Procrastinazione, ecco la parola su cui dobbiamo meditare oggi. Con questo termine si intende l’arte di rimandare le cose che dovrebbero essere fatte presto o proprio in questo momento. C’è una definizione che si adatta bene a questo contesto: “procrastinazione strategica”. Le persone pensano che procrastinare sia solo sprecare il tempo navigando sui social media, ma non è quello che si intende realmente.

In genere facciamo moltissime cose, tanto che sembra che siamo molto occupati, ma non facciamo quello che dev’essere fatto. Definiamo questa situazione procrastinazione strategica.

Le persone guardano da lontano e pensano che siamo estremamente occupati, e in effetti stiamo facendo davvero molte cose, quando invece dovremmo farne una sola. Ogni cosa a suo tempo.

La procrastinazione nella vita spirituale

Questo concetto si applica non solo alla nostra vita quotidiana, ma anche a quella spirituale.

Nella vita spirituale, le persone si occupano di una porzione di attività e di una serie di devozioni anziché concentrarsi su qualcosa che sia davvero la volontà di Dio per quel momento.

Al giorno d’oggi molte persone percorrono una vita sbagliata volendo fare di tutto, abbracciare ogni tipo di devozione, svolgere qualsiasi tipo di attività all’interno della Chiesa, e finiscono per esaurirsi in questo cammino di iperattività che non è altro che procrastinazione spirituale.

San Giovanni della Croce diceva che l’eccesso di attività nella vita spirituale porta l’individuo a stancarsi e a fallire nel suo cammino. Per questo non bisogna fare un’infinità di cose, ma “la cosa”!

L’esempio della Sacra Scrittura

Le Scritture sono piene di esempi di ebrei che vivevano come i farisei dell’epoca. Volevano fare le cose, ma alla fine non facevano “LA COSA”! Un esempio sarebbe la loro critica nei confronti dei servi di Cristo che non si lavavano le mani prima di mangiare. In realtà, la loro ossessione di lavarsi le mani per tutto portava i seguaci di Gesù a un esaurimento della preoccupazione, con un supplemento salutare trasformato in richiesta, esigenza o comandamento.

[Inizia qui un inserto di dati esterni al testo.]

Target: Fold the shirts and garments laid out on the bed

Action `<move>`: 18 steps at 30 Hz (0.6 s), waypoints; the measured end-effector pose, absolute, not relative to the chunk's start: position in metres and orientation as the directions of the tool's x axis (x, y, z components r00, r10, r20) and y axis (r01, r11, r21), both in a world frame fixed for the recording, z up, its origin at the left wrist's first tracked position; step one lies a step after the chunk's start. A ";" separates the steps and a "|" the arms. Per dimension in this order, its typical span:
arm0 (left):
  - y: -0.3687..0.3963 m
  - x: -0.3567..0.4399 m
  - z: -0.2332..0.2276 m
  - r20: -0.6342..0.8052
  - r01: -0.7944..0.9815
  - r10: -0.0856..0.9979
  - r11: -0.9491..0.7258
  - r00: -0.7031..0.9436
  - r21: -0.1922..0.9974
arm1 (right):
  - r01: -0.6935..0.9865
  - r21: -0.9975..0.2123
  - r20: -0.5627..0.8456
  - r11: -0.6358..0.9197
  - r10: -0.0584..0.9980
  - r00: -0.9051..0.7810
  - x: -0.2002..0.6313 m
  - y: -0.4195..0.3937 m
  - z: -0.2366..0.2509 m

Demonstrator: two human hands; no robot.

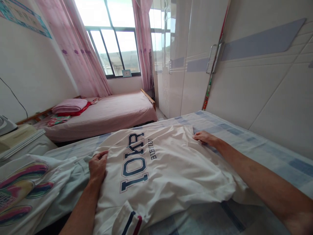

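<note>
White shirt (171, 166) soft matt cloth, creased; wardrobe doors (181, 58) glossy; handles (212, 58) polished metal.

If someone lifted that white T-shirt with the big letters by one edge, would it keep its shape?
Probably not. The white T-shirt already lies wrinkled and draped over the bed, so it looks floppy and would likely sag. It seems thin and light. The left hand and right hand bunch its edges, so pushing would likely crumple it.
</note>
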State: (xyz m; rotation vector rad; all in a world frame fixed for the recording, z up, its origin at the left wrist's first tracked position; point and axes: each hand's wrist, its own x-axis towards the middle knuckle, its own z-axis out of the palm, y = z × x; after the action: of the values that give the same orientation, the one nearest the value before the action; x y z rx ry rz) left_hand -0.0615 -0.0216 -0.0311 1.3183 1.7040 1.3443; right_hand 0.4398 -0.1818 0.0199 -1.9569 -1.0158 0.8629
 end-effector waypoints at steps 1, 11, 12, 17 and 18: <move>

In qualche momento, nel Levitico, Dio aveva detto che così era esagerato, e quell’esagerazione è diventata l’azione dell’uomo.

Anche noi veniamo spesso criticati per la nostra Tradizione, che deriva dalla comunicazione orale e anche dalle Scritture.

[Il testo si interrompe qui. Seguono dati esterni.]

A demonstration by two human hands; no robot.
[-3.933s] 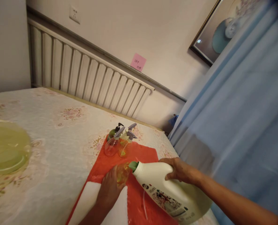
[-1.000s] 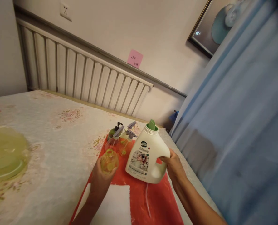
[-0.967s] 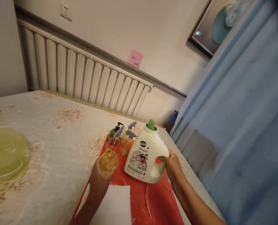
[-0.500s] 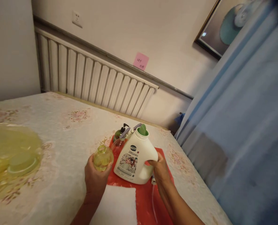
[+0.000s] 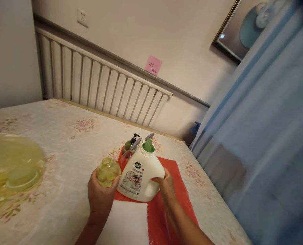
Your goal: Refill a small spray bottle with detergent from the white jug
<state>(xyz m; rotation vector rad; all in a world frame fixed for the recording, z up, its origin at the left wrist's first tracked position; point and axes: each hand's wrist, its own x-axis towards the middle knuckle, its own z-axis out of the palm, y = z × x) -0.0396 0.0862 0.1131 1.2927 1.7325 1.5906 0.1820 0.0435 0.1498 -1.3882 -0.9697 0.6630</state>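
- Yellow-tinted, a small clear bottle (image 5: 107,172) is gripped in the closed left hand (image 5: 99,194), raised just left of the jug.
- A white detergent jug (image 5: 138,173) is held upright by its handle in the curled right hand (image 5: 166,183), over the red mat (image 5: 177,199).
- Pump bottles (image 5: 131,149) are grouped just behind the jug.

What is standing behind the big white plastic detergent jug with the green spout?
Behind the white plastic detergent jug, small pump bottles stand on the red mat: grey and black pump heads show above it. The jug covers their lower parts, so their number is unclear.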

Camminiamo tenendoci strette la Tradizione e le Scritture. Gesù dice di non essere venuto a cambiare la Legge, ma a darle pieno compimento.

Nella Bibbia per noi cattolici ci sono 73 libri sacri, e poi c’è la Tradizione, ovvero quello che non si ritrova nelle Scritture.

Il problema dei farisei non erano le Scritture o la Tradizione. Il loro problema nei confronti di Gesù era in primo luogo il fatto di credere che il supplemento potesse essere considerato prescrizione o requisito, e in seconda istanza il fatto di confondere l’apparizione sacra con la presenza del Sacro. In terzo luogo, usavano la tradizione per ciò che era opzionale anziché per l’ESSENZIALE.